## Your objective
A faithful transcription of all the entries below is needed, without the pictures.
-------- Provided information --------
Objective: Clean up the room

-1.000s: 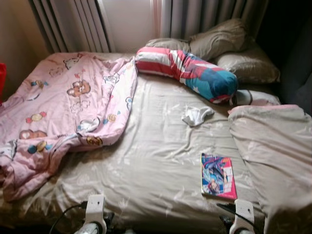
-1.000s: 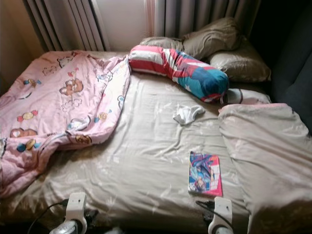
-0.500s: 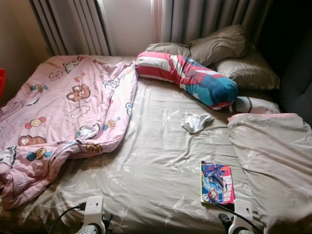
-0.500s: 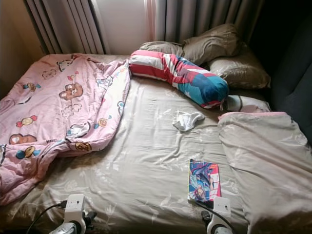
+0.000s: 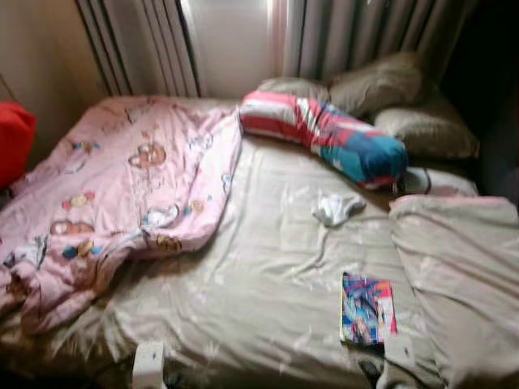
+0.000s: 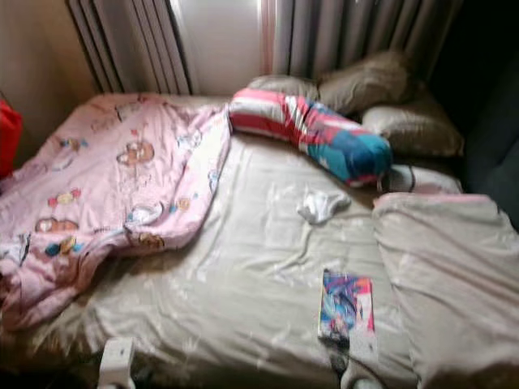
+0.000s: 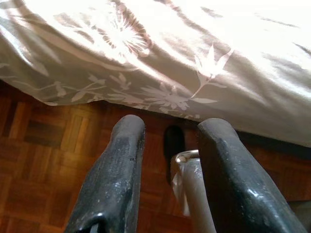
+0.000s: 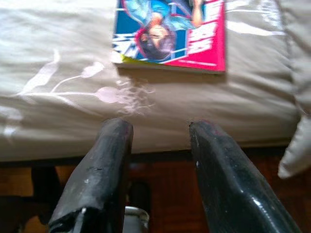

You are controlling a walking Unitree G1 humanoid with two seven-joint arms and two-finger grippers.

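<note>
A colourful comic book (image 5: 366, 309) lies flat on the beige floral sheet (image 5: 268, 275) near the bed's front right. My right gripper (image 8: 160, 127) is open just below the bed's edge, and the book (image 8: 170, 34) lies a short way beyond its fingertips. A small crumpled white cloth (image 5: 336, 208) rests mid-bed. A pink cartoon blanket (image 5: 122, 186) is bunched over the left half. My left gripper (image 7: 172, 125) is open and empty, low by the sheet's hanging edge (image 7: 160, 92) above the parquet floor.
A striped red, white and blue bolster (image 5: 324, 138) and beige pillows (image 5: 381, 81) sit at the head, under grey curtains. A beige duvet (image 5: 454, 275) is heaped on the right. Something red (image 5: 15, 142) stands at the far left. The wooden floor (image 7: 43, 160) runs under the bed.
The whole picture has shifted and blurred, so the camera moved. My wrists sit lower in the frame. Nothing on the bed has moved.
</note>
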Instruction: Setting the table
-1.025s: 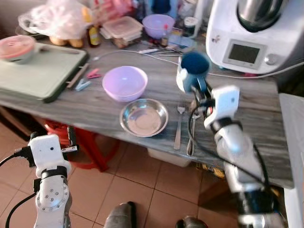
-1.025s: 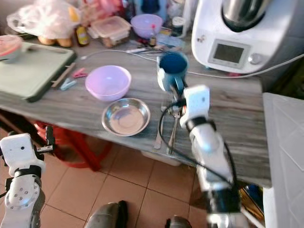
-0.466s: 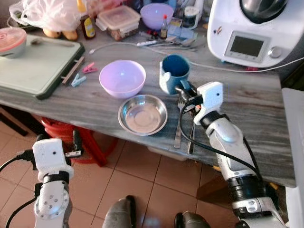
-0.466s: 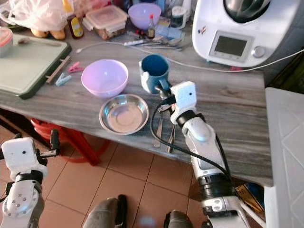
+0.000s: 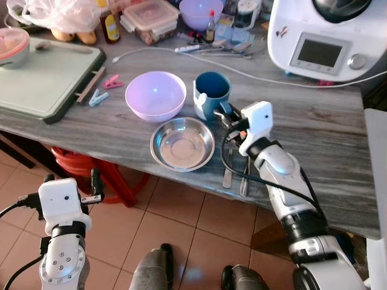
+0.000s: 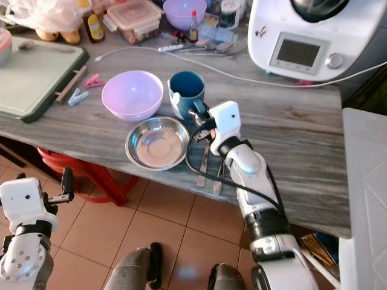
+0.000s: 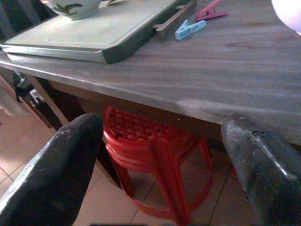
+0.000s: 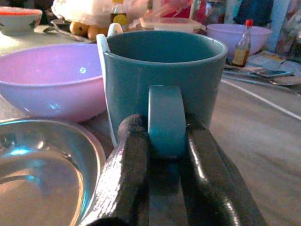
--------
## Solution to this problem
Objective: Clean up the room

-1.000s: 
-1.000s: 
-0.500s: 
-0.500s: 
+0.000s: 
+0.000s: 
+0.000s: 
+0.000s: 

You are controlling a walking Unitree G1 humanoid with two seven-joint arms and two-finger grippers.

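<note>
A colourful comic book (image 5: 366, 309) lies flat on the beige floral sheet (image 5: 268, 275) near the bed's front right. My right gripper (image 8: 160, 127) is open just below the bed's edge, and the book (image 8: 170, 34) lies a short way beyond its fingertips. A small crumpled white cloth (image 5: 336, 208) rests mid-bed. A pink cartoon blanket (image 5: 122, 186) is bunched over the left half. My left gripper (image 7: 172, 125) is open and empty, low by the sheet's hanging edge (image 7: 160, 92) above the parquet floor.
A striped red, white and blue bolster (image 5: 324, 138) and beige pillows (image 5: 381, 81) sit at the head, under grey curtains. A beige duvet (image 5: 454, 275) is heaped on the right. Something red (image 5: 15, 142) stands at the far left. The wooden floor (image 7: 43, 160) runs under the bed.
The whole picture has shifted and blurred, so the camera moved. My wrists sit lower in the frame. Nothing on the bed has moved.
</note>
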Instruction: Setting the table
-1.025s: 
-1.025s: 
-0.466s: 
-0.466s: 
+0.000s: 
+0.000s: 
+0.000s: 
+0.000s: 

Nothing else is part of this exercise.